Il prezzo del Brent Crude Oil scende a $71,99 al barile dopo l'accordo USA-Iran
Negli ultimi giorni, il mercato del petrolio ha visto una temporanea sovrapproduzione a seguito dell'accordo tra Stati Uniti e Iran del 17 giugno 2026, che ha consentito il rilascio di numerosi petroliere precedentemente bloccate, in particolare quelle in transito attraverso lo stretto di Hormuz. Questo ha portato a una rapida ripresa della produzione e del trasporto di petrolio in Medio Oriente, con i future del Brent Crude che ora vengono scambiati a $71,99 al barile, appena al di sotto dei livelli pre-bellici. Nonostante questo sollievo a breve termine, gli esperti avvertono che la situazione rimane instabile e i prezzi potrebbero aumentare nuovamente a seconda della sicurezza e del volume del petrolio che attraversa lo stretto.
Punti chiave
- L'accordo USA-Iran del 17 giugno 2026 ha consentito il rilascio di numerose petroliere bloccate, aumentando l'offerta di petrolio.
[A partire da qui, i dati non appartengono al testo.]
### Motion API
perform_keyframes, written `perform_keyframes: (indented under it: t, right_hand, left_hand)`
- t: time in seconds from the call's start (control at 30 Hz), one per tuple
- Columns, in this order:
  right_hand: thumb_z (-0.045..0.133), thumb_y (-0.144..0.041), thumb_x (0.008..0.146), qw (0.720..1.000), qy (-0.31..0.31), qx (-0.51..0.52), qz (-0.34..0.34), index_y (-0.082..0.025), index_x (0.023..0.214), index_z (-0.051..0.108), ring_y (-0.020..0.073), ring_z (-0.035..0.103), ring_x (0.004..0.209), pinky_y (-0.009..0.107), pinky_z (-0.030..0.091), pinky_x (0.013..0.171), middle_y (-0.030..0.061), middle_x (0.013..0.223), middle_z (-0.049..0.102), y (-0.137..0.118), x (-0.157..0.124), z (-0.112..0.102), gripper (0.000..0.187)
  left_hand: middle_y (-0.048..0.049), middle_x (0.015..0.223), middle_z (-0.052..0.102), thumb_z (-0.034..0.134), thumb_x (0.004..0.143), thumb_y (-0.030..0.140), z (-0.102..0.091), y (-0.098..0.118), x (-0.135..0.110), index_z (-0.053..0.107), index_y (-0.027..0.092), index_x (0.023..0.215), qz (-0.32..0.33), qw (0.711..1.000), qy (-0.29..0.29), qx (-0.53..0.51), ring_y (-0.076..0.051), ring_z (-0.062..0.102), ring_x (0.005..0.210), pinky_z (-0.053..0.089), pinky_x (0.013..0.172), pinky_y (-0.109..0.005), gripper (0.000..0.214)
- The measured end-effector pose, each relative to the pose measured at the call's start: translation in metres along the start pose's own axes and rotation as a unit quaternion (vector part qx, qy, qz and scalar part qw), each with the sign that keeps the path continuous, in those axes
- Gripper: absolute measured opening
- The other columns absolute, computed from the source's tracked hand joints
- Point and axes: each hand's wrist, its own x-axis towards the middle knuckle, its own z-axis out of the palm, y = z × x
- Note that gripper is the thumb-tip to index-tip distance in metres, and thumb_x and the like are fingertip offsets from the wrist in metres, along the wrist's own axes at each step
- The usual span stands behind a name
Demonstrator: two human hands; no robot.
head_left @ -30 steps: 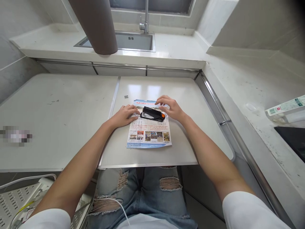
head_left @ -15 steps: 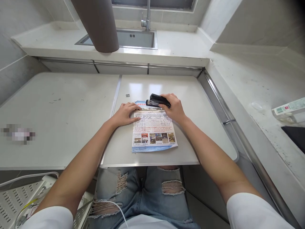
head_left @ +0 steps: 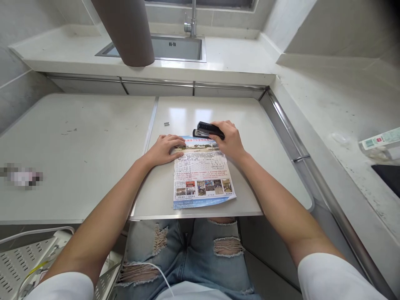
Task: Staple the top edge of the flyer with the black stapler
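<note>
- flyer (head_left: pixel 203 173) is lying near the table's (head_left: pixel 150 206) front edge
- left hand (head_left: pixel 164 150) is resting on it, thumb wide
- right hand (head_left: pixel 229 139) is gripping the stapler (head_left: pixel 208 126) — by flyer's far edge

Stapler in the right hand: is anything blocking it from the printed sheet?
Nothing visible stands between the stapler, held in the right hand, and the far edge of the printed sheet. The left hand is at the sheet's left edge, off to the side.

A metal faucet (head_left: pixel 193 26) stands behind a sink (head_left: pixel 183 49).
</note>
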Motion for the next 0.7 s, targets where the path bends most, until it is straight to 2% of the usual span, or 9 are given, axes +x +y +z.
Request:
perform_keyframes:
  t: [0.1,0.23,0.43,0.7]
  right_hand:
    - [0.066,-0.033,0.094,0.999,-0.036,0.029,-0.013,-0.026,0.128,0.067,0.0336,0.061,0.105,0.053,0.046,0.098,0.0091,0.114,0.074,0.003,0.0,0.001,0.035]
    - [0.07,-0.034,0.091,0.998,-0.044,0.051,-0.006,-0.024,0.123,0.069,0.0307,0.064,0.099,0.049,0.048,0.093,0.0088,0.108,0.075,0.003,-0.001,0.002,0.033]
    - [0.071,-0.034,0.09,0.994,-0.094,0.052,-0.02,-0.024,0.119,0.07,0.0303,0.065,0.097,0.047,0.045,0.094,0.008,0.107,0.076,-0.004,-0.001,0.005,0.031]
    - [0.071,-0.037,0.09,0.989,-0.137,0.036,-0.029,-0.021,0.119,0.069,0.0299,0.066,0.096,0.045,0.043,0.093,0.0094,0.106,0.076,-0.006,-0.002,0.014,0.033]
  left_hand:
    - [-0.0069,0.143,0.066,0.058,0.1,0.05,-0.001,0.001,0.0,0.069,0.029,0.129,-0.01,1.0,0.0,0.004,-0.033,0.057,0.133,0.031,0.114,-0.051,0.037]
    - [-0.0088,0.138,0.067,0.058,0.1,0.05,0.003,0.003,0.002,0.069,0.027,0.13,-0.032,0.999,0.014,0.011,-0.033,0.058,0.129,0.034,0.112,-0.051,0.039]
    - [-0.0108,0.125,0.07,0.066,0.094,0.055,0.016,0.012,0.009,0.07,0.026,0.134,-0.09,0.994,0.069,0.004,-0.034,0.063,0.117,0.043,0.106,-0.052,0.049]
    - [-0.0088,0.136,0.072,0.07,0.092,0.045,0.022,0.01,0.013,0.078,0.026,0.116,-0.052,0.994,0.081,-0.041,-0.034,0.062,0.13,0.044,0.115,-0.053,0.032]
- La produzione e il trasporto di petrolio in Medio Oriente sono ripresi più rapidamente del previsto, portando a una diminuzione dei prezzi.
- Nonostante il calo dei prezzi, gli analisti avvertono che la situazione rimane instabile e i prezzi potrebbero aumentare nuovamente.
- Il volume attuale di 7 milioni di barili al giorno attraverso lo stretto di Hormuz è ben al di sotto dei 20 milioni di barili al giorno pre-bellici.